**EXERCISE REQUIREMENTS:**
Restate the records underneath, keeping each one exactly the same.

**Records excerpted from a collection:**
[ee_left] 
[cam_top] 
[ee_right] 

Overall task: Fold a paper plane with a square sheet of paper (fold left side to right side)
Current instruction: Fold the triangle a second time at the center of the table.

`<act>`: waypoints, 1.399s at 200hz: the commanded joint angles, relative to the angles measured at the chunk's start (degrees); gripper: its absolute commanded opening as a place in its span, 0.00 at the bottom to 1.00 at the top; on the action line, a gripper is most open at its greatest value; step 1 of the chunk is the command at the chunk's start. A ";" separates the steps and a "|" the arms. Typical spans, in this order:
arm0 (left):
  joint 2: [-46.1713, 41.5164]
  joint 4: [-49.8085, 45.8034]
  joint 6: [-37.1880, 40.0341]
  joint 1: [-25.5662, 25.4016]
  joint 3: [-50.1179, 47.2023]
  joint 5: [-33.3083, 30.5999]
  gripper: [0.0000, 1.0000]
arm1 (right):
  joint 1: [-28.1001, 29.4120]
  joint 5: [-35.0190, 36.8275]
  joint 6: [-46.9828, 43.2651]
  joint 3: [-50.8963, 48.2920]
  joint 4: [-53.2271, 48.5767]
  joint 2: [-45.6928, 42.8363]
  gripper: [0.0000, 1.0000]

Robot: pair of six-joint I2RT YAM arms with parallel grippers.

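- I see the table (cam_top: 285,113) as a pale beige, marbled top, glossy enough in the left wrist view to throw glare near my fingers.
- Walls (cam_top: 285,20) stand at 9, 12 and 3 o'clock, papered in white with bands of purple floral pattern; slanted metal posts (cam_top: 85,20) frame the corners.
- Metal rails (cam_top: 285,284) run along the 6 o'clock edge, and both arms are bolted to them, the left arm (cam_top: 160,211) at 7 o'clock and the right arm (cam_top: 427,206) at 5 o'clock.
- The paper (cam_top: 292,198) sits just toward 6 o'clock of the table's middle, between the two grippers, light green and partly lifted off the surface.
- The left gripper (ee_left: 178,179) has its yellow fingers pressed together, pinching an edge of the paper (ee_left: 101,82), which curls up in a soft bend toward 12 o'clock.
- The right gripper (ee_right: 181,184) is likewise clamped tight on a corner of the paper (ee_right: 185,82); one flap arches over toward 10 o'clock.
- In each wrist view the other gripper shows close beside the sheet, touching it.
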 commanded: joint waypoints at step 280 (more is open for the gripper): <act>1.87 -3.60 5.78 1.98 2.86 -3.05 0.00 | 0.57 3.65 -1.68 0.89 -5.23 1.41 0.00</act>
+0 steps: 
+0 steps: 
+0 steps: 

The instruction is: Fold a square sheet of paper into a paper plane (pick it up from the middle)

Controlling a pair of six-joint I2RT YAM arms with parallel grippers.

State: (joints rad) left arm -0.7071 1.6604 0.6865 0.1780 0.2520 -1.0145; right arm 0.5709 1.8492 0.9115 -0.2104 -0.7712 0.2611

**FINISHED EXERCISE:**
[ee_left] 
[cam_top] 
[ee_right] 

Overall task: Fold a paper plane with a square sheet of paper (fold left side to right side)
Current instruction: Fold the triangle a second time at the center of the table.

`<act>`: waypoints, 1.399s at 200hz: the commanded joint angles, relative to the angles measured at the chunk's start (degrees); gripper: its absolute commanded opening as a place in its span, 0.00 at the bottom to 1.00 at the top; on the action line, a gripper is most open at its greatest value; step 1 of the chunk is the command at the chunk's start. A ";" separates the steps and a "|" the arms. Typical spans, in this order:
arm0 (left):
  joint 2: [-46.1713, 41.5164]
  joint 4: [-49.8085, 45.8034]
  joint 6: [-37.1880, 40.0341]
  joint 1: [-25.5662, 25.4016]
  joint 3: [-50.1179, 47.2023]
  joint 5: [-33.3083, 30.5999]
  gripper: [0.0000, 1.0000]
arm1 (right):
  joint 1: [-28.1001, 29.4120]
  joint 5: [-35.0190, 36.8275]
  joint 6: [-46.9828, 43.2651]
  joint 3: [-50.8963, 48.2920]
  joint 4: [-53.2271, 48.5767]
  joint 2: [-45.6928, 42.8363]
  gripper: [0.0000, 1.0000]

Robot: pair of six-joint I2RT YAM arms with parallel grippers.

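- I see the table (cam_top: 285,113) as a pale beige, marbled top, glossy enough in the left wrist view to throw glare near my fingers.
- Walls (cam_top: 285,20) stand at 9, 12 and 3 o'clock, papered in white with bands of purple floral pattern; slanted metal posts (cam_top: 85,20) frame the corners.
- Metal rails (cam_top: 285,284) run along the 6 o'clock edge, and both arms are bolted to them, the left arm (cam_top: 160,211) at 7 o'clock and the right arm (cam_top: 427,206) at 5 o'clock.
- The paper (cam_top: 292,198) sits just toward 6 o'clock of the table's middle, between the two grippers, light green and partly lifted off the surface.
- The left gripper (ee_left: 178,179) has its yellow fingers pressed together, pinching an edge of the paper (ee_left: 101,82), which curls up in a soft bend toward 12 o'clock.
- The right gripper (ee_right: 181,184) is likewise clamped tight on a corner of the paper (ee_right: 185,82); one flap arches over toward 10 o'clock.
- In each wrist view the other gripper shows close beside the sheet, touching it.
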 commanded: joint waypoints at step 280 (more is open for the gripper): <act>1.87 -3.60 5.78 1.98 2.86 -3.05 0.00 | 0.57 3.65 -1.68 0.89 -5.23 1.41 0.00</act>
+0 steps: 
+0 steps: 
+0 steps: 

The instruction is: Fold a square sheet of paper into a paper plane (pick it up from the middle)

Controlling a pair of six-joint I2RT YAM arms with parallel grippers.

State: (joints rad) left arm -0.7071 1.6604 0.6865 0.1780 0.2520 -1.0145; right arm 0.5709 1.8492 0.9115 -0.2104 -0.7712 0.2611

The answer given above is the complete response.